YOUR TASK: Lines with the word "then" are the answer; copy each of them from the data below.

Items from a dataset
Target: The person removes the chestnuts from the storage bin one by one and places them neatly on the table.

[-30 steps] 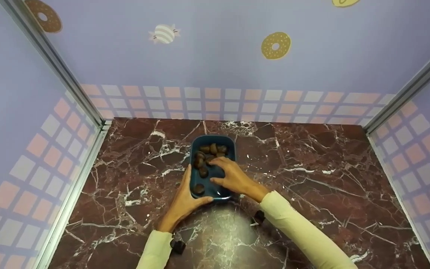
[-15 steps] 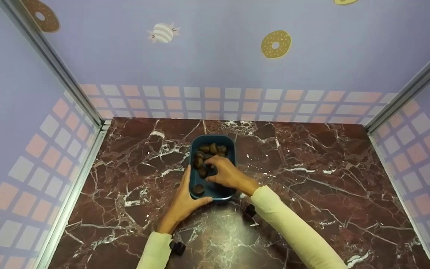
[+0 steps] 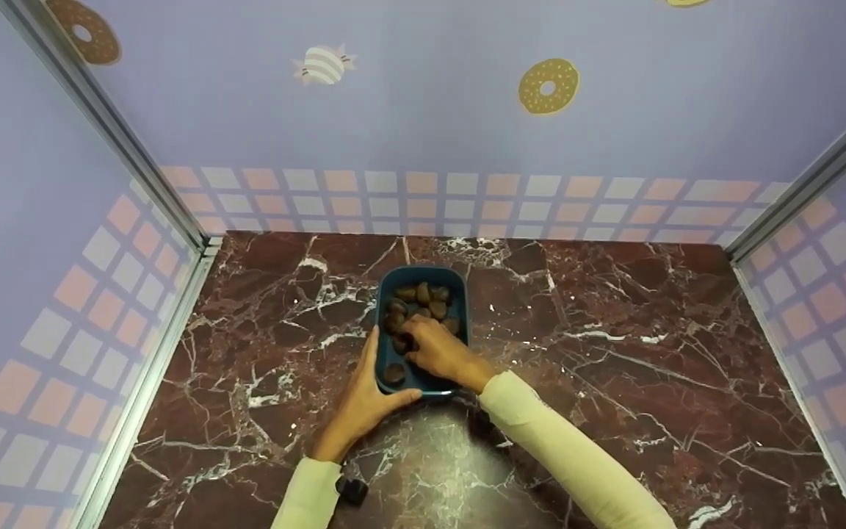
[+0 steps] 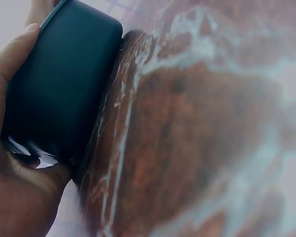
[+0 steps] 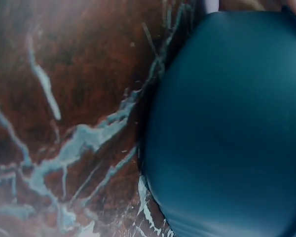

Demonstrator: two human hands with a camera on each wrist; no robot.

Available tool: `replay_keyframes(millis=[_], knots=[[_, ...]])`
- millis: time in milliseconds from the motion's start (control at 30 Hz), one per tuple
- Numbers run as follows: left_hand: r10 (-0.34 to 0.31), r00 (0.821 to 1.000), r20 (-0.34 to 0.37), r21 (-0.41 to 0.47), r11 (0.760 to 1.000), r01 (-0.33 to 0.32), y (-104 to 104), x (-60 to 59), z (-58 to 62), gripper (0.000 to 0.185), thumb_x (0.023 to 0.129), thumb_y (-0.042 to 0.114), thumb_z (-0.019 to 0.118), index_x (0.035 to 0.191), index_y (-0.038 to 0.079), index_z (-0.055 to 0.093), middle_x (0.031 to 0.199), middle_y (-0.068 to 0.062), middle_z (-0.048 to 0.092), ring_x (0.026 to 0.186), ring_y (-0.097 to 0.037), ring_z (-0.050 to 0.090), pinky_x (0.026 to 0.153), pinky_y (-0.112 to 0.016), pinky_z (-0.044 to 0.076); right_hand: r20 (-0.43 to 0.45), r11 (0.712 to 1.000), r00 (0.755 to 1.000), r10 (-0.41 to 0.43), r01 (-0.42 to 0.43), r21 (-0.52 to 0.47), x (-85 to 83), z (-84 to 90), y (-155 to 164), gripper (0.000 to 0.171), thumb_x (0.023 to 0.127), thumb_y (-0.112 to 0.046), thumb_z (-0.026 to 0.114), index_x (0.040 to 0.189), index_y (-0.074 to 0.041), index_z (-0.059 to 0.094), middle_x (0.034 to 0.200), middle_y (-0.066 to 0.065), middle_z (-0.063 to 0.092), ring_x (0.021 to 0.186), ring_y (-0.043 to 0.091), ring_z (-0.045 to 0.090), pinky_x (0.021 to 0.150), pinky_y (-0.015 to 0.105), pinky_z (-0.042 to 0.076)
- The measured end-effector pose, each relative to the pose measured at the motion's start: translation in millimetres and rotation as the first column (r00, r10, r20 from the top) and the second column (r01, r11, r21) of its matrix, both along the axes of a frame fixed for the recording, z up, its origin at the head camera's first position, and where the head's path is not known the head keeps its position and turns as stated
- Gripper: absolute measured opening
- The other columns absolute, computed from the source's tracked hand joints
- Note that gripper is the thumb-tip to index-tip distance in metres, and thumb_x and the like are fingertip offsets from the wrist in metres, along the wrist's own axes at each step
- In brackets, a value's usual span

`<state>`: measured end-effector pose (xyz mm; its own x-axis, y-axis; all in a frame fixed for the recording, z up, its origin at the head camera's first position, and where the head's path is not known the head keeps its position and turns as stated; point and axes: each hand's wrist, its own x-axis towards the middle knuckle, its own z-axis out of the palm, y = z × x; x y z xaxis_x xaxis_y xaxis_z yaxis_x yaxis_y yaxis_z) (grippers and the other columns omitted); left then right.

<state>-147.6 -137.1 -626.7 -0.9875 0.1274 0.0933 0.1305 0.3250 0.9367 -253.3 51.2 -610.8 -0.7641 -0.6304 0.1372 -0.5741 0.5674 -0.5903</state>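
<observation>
A dark blue rectangular container [image 3: 423,275] stands on the marble-patterned surface, with several brown chestnuts [image 3: 424,294] inside, most toward its far end. One chestnut [image 3: 393,374] lies alone at the near left corner. My left hand [image 3: 366,394] grips that corner, fingers along the left side and thumb over the near rim; the left wrist view shows the hand [image 4: 19,192] against the container wall [image 4: 64,79]. Reaching in over the right rim, my right hand [image 3: 441,354] pinches a chestnut [image 3: 400,344] near the left wall; its fingertips are partly hidden. The right wrist view shows mainly the container's outer wall [image 5: 227,123].
Dark red marble surface [image 3: 614,353] with white veins spreads around the container. A lilac back wall [image 3: 423,110] with printed sweets and side panels in metal frames [image 3: 147,382] enclose it. A small black device [image 3: 352,490] sits at the left wrist.
My right hand has shifted left and slightly nearer inside the container, its fingers closing onto a chestnut. Chestnuts beyond that hand now show at the right wall. The left hand keeps its grip.
</observation>
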Motion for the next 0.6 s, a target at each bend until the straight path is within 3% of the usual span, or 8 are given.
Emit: replay_keyframes(millis=[133, 267, 433, 600], knots=[[0.003, 1.000, -0.001, 0.002, 1.000, -0.003, 0.5, 0.0, -1.4, 0.133, 0.084, 0.028, 0.100, 0.178, 0.009, 0.008, 0.183, -0.021, 0.010, 0.166, -0.041, 0.022, 0.130, -0.064, 0.024, -0.006, 0.997, 1.000, -0.017, 0.017, 0.077, 9.7, 18.8, -2.4, 0.024, 0.094, -0.001, 0.084, 0.116, 0.000, 0.074, 0.115, 0.017, 0.070, 0.106, 0.035, 0.071, 0.092, 0.051, 0.061], [0.001, 1.000, -0.002, 0.015, 1.000, -0.001, 0.4, 1.1, -0.9, 0.132, 0.085, 0.025, 0.099, 0.178, 0.009, 0.008, 0.183, -0.020, 0.009, 0.166, -0.041, 0.022, 0.130, -0.064, 0.023, -0.029, 0.991, 0.999, -0.035, 0.039, 0.125, 12.6, 22.1, -5.0, 0.021, 0.097, -0.006, 0.084, 0.114, -0.002, 0.074, 0.111, 0.013, 0.068, 0.100, 0.032, 0.072, 0.087, 0.049, 0.062], [-0.014, 1.000, 0.005, 0.057, 0.998, 0.013, 1.6, 0.2, -0.9, 0.132, 0.085, 0.023, 0.099, 0.178, 0.007, 0.006, 0.183, -0.020, 0.008, 0.166, -0.041, 0.021, 0.130, -0.062, 0.023, -0.008, 0.992, 0.999, -0.052, 0.052, 0.113, 12.3, 22.0, -4.1, 0.023, 0.098, -0.010, 0.084, 0.117, -0.003, 0.074, 0.111, 0.013, 0.068, 0.099, 0.032, 0.070, 0.086, 0.050, 0.061], [-0.017, 1.000, 0.007, 0.044, 0.999, 0.017, 0.8, -0.6, 0.3, 0.133, 0.085, 0.023, 0.099, 0.178, 0.008, 0.005, 0.184, -0.018, 0.008, 0.166, -0.040, 0.021, 0.130, -0.062, 0.023, 0.000, 0.996, 0.998, -0.070, 0.070, 0.056, 11.2, 25.7, 0.7, 0.030, 0.095, -0.011, 0.086, 0.122, -0.003, 0.077, 0.112, 0.013, 0.070, 0.101, 0.032, 0.070, 0.091, 0.051, 0.060]])
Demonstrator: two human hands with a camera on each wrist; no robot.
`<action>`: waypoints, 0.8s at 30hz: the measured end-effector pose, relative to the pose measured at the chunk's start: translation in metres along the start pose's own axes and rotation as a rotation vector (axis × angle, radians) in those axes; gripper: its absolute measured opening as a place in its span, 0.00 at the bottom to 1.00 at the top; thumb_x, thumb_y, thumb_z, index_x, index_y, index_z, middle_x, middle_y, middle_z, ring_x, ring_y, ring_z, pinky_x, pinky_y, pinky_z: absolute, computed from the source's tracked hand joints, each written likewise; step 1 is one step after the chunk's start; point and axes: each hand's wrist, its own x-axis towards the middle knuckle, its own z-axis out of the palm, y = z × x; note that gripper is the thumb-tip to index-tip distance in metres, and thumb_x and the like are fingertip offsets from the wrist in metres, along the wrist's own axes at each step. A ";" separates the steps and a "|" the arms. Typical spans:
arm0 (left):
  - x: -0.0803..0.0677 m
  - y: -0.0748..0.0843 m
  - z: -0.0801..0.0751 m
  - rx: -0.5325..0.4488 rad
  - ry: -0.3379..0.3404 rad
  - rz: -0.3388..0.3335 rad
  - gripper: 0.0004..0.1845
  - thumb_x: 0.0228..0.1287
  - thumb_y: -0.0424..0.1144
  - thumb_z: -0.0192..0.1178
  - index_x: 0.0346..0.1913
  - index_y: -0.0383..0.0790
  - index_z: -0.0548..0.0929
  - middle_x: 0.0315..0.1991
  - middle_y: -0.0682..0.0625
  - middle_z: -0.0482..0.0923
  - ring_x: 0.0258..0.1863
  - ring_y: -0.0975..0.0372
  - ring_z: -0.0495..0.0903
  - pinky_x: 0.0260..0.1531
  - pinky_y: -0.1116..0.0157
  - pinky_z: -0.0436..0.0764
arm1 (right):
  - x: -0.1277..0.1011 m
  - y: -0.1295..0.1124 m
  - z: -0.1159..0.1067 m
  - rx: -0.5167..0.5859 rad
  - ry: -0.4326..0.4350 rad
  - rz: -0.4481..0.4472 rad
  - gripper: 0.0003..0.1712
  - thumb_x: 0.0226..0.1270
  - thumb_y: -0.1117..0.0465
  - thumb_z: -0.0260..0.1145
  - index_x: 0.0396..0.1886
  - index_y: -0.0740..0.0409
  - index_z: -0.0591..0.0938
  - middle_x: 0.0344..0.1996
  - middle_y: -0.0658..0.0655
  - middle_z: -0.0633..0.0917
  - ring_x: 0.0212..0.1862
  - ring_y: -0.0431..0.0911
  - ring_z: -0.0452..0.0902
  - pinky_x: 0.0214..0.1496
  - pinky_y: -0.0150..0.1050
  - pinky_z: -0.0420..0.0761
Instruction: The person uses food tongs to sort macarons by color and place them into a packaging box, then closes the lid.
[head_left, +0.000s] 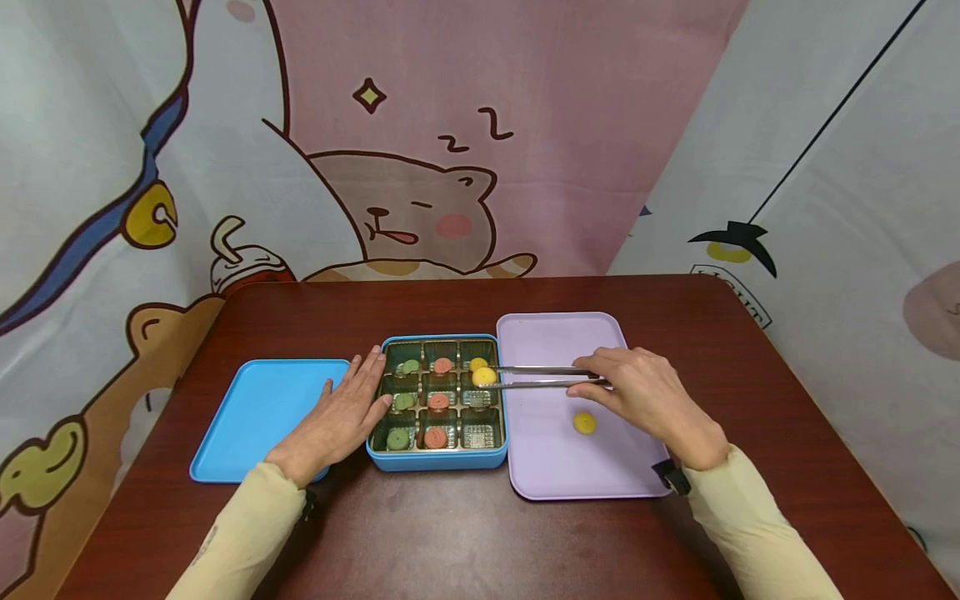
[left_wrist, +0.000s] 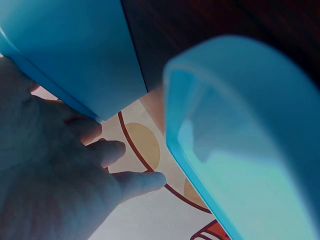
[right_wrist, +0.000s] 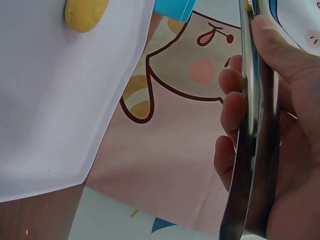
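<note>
A blue box (head_left: 437,460) with a dark divided insert stands mid-table; green, pink and yellow round sweets fill several cells. My left hand (head_left: 341,417) rests flat against the box's left wall (left_wrist: 75,65), fingers straight (left_wrist: 120,152). My right hand (head_left: 648,392) grips metal tongs (head_left: 536,377) (right_wrist: 255,130) that pinch a yellow sweet (head_left: 483,377) over the box's right column. Another yellow sweet (head_left: 584,423) (right_wrist: 85,12) lies on the lilac tray (head_left: 558,333) (right_wrist: 55,110).
The blue lid (head_left: 258,412) (left_wrist: 240,150) lies left of the box on the dark red table (head_left: 465,542). A cartoon-print cloth (head_left: 450,167) hangs behind and around the table.
</note>
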 end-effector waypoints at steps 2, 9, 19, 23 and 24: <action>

SOLUTION TO THE PROBLEM:
`<state>`: measured end-effector pose (xyz mm; its own x-axis, y-axis; all in a frame fixed for the recording, z up, its origin at the head camera's first position, and where the head's path is not known the head keeps its position and turns as stated; point and axes: each hand's wrist, its own x-axis towards the middle knuckle, its own z-axis out of the palm, y = z × x; x y z xaxis_x xaxis_y xaxis_z yaxis_x yaxis_y yaxis_z) (grippers and the other columns omitted); left then right.
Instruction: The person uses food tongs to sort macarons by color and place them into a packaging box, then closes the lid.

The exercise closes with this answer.